Par Catherine-Amélie Chassin

Professeur de droit public, Université de Caen Normandie
Secrétaire général de l’Institut international des droits de l’Homme et de la paix

Ce 20 juin 2022 marque la Journée mondiale des réfugiés. Cette Journée, mise en place par l’ONU en 2001 (Résolution 55/2001 du 12 février 2001), montre l’attachement de la Communauté internationale – et des Etats – à la nécessaire protection des persécutés du monde. Dans L’origine du totalitarisme (1951), Hannah Arendt décrivait ces réfugiés comme étant privés du « droit d’avoir des droits ». Objet de persécutions fondées sur leur race, leur religion, leur nationalité, leurs opinions politiques ou leur appartenance à un certain groupe social, les réfugiés se trouvent dans l’obligation de fuir leur pays, faute de pouvoir y obtenir une protection de la part de leur Etat. Ils sont, selon les mots d’un Conseiller d’Etat français, des « orphelins de l’Etat » (M. Denis-Linton, Conclusions sur CE, 2 décembre 1994, Agyepong, publiées dans la Revue française de droit administratif 1995 p. 90). Le droit des réfugiés se fonde aujourd’hui, principalement, sur la Convention de Genève du 28 juillet 1951 relative au statut international des réfugiés, amendée en 1967 afin d’en faire un texte universel.
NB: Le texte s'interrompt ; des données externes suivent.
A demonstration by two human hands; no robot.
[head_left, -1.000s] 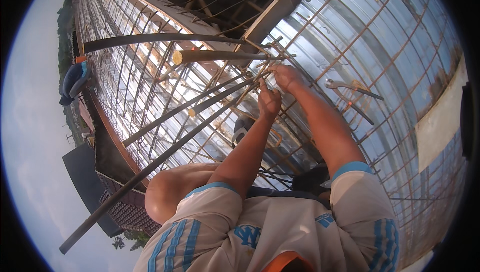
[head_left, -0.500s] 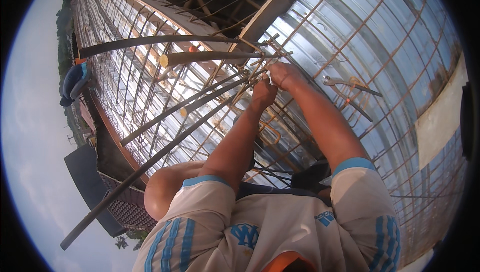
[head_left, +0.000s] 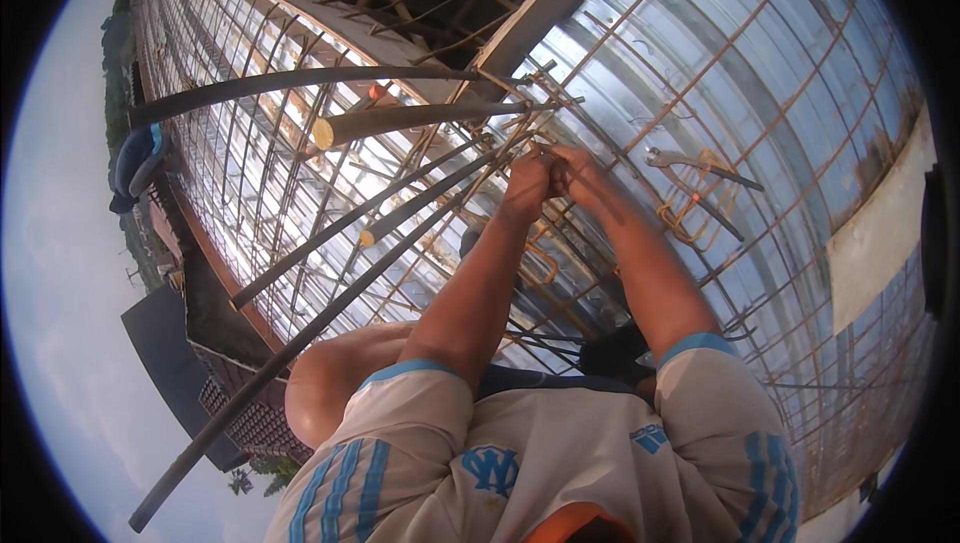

Reste le point de savoir ce qu’est un réfugié aux yeux de la Communauté internationale. Deux questions restent fondamentales : d’une part celle de savoir qui sont ces réfugiés (I), d’autre part celle de savoir qui doit les protéger (II).

I.- Qui protéger ? La notion de réfugié

Souvent galvaudée, utilisée à tort ou à travers, la notion de réfugié répond à une définition juridique précise, dont les contours ont évolué au fil du temps. Si les conceptions de l’entre-deux-guerres se fondent avant tout sur l’Etat d’origine de la personne (A), les Etats ont préféré, au sortir de la Seconde guerre mondiale, retenir le motif de la fuite plutôt que l’origine des personnes considérées (B).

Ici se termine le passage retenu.